**What you are asked to do**. All lines from the one containing "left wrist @" down to the one containing "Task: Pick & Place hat", both ends included, are to be given again exactly; omit the rest of the listing below.

**Excerpted data**.
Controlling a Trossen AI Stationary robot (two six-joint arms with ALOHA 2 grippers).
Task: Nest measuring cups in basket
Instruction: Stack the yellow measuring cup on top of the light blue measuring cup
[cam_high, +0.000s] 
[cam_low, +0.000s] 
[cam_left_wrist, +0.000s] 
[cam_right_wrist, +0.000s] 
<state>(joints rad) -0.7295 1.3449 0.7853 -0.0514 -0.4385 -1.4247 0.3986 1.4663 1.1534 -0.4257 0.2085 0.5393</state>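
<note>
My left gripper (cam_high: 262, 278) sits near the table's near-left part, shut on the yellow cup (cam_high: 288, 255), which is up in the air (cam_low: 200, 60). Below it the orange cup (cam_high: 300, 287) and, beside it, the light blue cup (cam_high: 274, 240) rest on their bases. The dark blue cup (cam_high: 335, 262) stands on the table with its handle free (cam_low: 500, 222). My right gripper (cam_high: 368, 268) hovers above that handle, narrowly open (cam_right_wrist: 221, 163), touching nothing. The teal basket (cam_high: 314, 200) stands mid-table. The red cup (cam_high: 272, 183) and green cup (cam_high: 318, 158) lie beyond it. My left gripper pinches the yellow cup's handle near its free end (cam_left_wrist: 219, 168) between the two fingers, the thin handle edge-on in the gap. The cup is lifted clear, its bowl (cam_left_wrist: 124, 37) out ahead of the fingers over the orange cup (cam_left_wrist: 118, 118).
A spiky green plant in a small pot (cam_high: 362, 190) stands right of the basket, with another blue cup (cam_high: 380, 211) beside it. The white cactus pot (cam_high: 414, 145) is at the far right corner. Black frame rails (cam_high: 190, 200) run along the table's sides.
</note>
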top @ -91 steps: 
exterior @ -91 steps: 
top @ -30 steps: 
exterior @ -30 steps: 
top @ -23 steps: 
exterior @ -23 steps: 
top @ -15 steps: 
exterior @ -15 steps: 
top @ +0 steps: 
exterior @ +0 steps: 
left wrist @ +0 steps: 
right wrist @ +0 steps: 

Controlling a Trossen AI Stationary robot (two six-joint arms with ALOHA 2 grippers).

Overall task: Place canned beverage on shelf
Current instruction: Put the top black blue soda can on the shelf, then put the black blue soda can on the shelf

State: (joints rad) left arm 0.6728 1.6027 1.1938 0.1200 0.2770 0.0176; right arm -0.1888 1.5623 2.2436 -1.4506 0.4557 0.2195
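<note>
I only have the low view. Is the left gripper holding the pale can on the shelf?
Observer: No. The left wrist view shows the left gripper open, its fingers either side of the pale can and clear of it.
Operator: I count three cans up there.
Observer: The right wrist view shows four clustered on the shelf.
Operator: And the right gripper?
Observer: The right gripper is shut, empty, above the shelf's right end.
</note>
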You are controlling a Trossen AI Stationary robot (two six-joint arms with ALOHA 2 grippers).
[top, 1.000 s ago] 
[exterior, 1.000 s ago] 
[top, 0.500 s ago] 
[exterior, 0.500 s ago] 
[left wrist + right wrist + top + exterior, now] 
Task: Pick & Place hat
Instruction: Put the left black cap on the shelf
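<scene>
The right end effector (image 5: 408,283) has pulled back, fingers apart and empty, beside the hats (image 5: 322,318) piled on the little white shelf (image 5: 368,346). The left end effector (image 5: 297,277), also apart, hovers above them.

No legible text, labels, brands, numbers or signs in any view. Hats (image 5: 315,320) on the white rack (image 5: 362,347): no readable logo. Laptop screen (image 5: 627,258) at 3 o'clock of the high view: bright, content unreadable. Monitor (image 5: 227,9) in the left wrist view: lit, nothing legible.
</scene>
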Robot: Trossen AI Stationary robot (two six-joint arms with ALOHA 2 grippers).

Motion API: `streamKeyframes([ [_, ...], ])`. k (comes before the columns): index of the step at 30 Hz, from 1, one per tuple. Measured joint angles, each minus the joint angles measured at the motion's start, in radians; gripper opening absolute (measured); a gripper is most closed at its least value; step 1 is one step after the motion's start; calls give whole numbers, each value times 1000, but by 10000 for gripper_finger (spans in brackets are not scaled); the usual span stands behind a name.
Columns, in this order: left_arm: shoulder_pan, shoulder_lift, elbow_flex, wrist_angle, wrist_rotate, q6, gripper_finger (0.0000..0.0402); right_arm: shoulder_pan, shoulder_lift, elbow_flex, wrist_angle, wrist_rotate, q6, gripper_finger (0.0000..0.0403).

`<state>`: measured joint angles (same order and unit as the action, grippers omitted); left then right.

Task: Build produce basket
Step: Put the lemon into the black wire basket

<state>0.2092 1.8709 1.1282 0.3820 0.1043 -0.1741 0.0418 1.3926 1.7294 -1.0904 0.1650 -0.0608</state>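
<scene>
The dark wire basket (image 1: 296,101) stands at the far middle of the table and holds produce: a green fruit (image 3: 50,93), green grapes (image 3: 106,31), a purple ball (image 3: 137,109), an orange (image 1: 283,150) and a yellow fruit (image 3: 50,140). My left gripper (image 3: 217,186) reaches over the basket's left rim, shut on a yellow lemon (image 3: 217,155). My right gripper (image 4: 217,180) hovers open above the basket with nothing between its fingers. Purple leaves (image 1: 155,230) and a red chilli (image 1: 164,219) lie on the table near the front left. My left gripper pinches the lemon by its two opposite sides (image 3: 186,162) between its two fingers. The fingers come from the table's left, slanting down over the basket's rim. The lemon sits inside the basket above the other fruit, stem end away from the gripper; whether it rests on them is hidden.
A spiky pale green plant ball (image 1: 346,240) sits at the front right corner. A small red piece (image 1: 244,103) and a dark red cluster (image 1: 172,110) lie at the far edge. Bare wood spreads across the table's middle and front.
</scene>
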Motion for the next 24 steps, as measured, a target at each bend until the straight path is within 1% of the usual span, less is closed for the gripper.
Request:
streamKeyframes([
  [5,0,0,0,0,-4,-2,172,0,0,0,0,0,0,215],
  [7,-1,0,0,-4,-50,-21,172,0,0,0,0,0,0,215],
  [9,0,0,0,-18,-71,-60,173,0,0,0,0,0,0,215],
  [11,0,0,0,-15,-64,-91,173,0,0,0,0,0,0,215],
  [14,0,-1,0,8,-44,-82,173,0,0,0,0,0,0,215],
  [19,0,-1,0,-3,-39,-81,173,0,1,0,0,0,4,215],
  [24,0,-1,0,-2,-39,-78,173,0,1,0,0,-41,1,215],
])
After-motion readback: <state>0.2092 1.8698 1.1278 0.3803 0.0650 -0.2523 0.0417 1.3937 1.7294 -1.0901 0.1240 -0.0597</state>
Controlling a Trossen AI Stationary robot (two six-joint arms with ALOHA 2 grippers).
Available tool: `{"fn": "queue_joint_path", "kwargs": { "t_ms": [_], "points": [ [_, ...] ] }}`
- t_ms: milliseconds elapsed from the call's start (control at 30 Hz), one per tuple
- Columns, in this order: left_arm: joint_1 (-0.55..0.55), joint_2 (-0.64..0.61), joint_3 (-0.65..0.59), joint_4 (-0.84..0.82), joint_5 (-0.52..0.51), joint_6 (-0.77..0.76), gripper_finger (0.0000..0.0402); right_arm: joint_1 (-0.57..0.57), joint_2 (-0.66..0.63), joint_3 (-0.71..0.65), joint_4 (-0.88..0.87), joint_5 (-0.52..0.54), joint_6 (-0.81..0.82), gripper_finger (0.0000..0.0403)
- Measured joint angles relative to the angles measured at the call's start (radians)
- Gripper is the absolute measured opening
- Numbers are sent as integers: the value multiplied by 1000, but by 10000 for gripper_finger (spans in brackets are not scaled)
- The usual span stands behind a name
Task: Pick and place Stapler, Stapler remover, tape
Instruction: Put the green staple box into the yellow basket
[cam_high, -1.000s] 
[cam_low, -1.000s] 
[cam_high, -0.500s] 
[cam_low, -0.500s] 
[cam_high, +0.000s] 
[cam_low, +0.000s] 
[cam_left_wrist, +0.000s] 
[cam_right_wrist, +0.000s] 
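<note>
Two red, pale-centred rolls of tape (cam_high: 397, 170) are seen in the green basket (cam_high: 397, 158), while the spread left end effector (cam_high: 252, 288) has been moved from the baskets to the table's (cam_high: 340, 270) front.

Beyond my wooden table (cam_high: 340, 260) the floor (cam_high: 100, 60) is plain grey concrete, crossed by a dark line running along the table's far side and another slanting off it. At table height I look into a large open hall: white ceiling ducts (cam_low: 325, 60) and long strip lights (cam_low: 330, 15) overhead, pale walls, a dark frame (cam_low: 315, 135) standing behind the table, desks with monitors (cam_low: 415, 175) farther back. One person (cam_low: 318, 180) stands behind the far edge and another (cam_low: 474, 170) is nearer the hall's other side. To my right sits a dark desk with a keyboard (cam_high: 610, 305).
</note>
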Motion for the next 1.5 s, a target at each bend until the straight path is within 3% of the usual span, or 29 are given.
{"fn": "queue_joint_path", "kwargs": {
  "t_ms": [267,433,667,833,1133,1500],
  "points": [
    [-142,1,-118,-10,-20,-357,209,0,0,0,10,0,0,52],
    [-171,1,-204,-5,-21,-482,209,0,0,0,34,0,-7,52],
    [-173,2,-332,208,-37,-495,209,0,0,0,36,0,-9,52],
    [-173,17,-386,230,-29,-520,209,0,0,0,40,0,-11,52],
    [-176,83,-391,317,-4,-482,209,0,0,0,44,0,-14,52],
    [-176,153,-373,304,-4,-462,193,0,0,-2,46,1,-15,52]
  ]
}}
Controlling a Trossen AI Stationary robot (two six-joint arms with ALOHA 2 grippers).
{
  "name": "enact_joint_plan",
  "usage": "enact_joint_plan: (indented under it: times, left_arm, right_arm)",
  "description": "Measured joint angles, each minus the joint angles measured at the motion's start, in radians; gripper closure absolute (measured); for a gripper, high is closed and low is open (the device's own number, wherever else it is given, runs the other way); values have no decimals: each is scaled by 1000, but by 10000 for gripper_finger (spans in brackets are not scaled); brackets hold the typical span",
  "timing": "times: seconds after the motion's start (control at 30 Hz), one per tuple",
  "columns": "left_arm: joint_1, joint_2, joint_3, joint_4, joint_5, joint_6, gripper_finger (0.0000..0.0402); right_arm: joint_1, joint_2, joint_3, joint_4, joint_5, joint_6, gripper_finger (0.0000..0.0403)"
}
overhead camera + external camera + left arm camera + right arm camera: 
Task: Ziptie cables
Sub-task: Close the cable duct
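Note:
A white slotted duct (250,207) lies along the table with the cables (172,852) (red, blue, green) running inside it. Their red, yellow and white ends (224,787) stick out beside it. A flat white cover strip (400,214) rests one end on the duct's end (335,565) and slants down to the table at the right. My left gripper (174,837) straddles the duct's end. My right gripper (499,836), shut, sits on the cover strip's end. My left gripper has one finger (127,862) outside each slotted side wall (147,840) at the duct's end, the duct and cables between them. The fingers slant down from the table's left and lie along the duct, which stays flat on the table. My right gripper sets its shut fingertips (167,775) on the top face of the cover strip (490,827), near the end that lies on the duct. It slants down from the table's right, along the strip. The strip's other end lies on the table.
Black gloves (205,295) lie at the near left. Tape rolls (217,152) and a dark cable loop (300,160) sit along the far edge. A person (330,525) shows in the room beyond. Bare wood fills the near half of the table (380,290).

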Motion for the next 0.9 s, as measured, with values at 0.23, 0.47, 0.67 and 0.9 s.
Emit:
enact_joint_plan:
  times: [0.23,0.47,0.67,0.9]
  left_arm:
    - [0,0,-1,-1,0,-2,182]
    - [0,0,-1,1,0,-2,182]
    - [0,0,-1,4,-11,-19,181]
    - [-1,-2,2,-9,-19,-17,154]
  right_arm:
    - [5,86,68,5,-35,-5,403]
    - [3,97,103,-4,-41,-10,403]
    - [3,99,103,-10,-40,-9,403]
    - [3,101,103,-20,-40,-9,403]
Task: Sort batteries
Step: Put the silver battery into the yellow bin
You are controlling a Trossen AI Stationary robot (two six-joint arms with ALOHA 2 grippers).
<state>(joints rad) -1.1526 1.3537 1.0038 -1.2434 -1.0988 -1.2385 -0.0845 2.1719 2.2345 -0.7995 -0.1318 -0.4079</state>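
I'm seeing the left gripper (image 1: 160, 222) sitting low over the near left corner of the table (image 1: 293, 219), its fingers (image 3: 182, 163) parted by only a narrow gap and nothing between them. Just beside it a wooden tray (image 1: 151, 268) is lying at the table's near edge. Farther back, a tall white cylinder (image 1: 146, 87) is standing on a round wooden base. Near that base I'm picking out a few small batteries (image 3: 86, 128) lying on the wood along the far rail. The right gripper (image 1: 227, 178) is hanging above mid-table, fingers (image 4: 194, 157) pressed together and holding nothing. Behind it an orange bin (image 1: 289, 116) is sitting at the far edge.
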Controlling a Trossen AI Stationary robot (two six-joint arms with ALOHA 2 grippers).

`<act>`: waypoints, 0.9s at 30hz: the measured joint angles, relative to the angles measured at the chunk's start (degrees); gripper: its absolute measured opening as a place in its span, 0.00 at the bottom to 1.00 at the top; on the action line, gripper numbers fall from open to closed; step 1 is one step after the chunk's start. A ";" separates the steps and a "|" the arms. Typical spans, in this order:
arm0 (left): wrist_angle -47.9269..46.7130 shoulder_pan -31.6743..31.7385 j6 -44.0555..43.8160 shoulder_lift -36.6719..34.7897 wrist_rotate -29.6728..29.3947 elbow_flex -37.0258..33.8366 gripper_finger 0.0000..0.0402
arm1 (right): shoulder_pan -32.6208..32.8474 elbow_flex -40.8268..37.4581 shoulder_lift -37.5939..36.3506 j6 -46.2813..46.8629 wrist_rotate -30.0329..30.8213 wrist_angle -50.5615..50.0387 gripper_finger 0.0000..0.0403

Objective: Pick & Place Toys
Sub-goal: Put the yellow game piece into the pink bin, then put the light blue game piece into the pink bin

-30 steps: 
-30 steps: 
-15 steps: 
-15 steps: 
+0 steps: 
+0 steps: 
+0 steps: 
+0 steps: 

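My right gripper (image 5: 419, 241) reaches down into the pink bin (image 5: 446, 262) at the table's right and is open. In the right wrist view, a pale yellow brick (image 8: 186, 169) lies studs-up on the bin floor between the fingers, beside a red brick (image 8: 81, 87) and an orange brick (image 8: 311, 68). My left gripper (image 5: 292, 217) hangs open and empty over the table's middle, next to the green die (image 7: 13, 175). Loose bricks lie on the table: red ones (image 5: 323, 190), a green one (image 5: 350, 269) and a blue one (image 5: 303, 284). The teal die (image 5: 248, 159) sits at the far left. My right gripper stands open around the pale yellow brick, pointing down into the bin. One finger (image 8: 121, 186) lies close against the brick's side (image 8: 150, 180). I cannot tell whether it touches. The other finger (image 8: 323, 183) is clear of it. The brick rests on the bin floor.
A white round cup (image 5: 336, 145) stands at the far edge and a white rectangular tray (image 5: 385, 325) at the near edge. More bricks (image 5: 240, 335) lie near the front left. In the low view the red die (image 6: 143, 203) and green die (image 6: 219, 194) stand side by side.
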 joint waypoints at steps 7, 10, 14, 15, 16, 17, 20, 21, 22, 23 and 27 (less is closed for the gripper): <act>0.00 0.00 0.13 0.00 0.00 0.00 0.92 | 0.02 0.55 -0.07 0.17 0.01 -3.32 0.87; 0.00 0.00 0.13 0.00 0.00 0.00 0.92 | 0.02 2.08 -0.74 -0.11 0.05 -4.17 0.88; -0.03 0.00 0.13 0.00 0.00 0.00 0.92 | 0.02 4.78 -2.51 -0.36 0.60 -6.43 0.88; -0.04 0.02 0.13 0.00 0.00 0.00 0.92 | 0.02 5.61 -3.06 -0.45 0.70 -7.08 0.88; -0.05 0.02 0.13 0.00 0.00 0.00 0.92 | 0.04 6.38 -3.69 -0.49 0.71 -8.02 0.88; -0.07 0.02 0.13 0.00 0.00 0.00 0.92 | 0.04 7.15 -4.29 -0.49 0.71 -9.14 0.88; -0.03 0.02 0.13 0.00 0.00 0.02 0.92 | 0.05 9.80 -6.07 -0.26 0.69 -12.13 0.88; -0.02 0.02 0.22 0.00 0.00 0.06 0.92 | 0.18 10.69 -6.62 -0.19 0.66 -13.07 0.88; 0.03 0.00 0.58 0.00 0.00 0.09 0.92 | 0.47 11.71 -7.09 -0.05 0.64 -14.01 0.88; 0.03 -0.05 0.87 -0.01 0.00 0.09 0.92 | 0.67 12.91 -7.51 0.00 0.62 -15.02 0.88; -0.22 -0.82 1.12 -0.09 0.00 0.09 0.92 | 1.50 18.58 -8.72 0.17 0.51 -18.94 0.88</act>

**Written solution**.
left wrist @ +0 steps: 
right wrist @ +0 steps: 

Controlling a Trossen AI Stationary robot (two six-joint arms with ALOHA 2 grippers).

Overall task: Place canned beverage on shelf
Current instruction: Put the top black blue soda can on the shelf, then put the black blue soda can on the shelf

State: (joints rad) left arm 0.6728 1.6027 1.1938 0.1200 0.2770 0.0176; right arm -0.1888 1.5623 2.2436 -1.4506 0.4557 0.2195
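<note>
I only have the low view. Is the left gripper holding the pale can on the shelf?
Observer: No. The left wrist view shows the left gripper open, its fingers either side of the pale can and clear of it.
Operator: I count three cans up there.
Observer: The right wrist view shows four clustered on the shelf.
Operator: And the right gripper?
Observer: The right gripper is shut, empty, above the shelf's right end.
</note>
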You are controlling a Trossen AI Stationary robot (two six-joint arms with ALOHA 2 grippers).
[top, 1.000 s ago] 
[exterior, 1.000 s ago] 
[top, 0.500 s ago] 
[exterior, 0.500 s ago] 
[left wrist + right wrist + top + exterior, now] 
Task: Pick & Place hat

The output is now finished.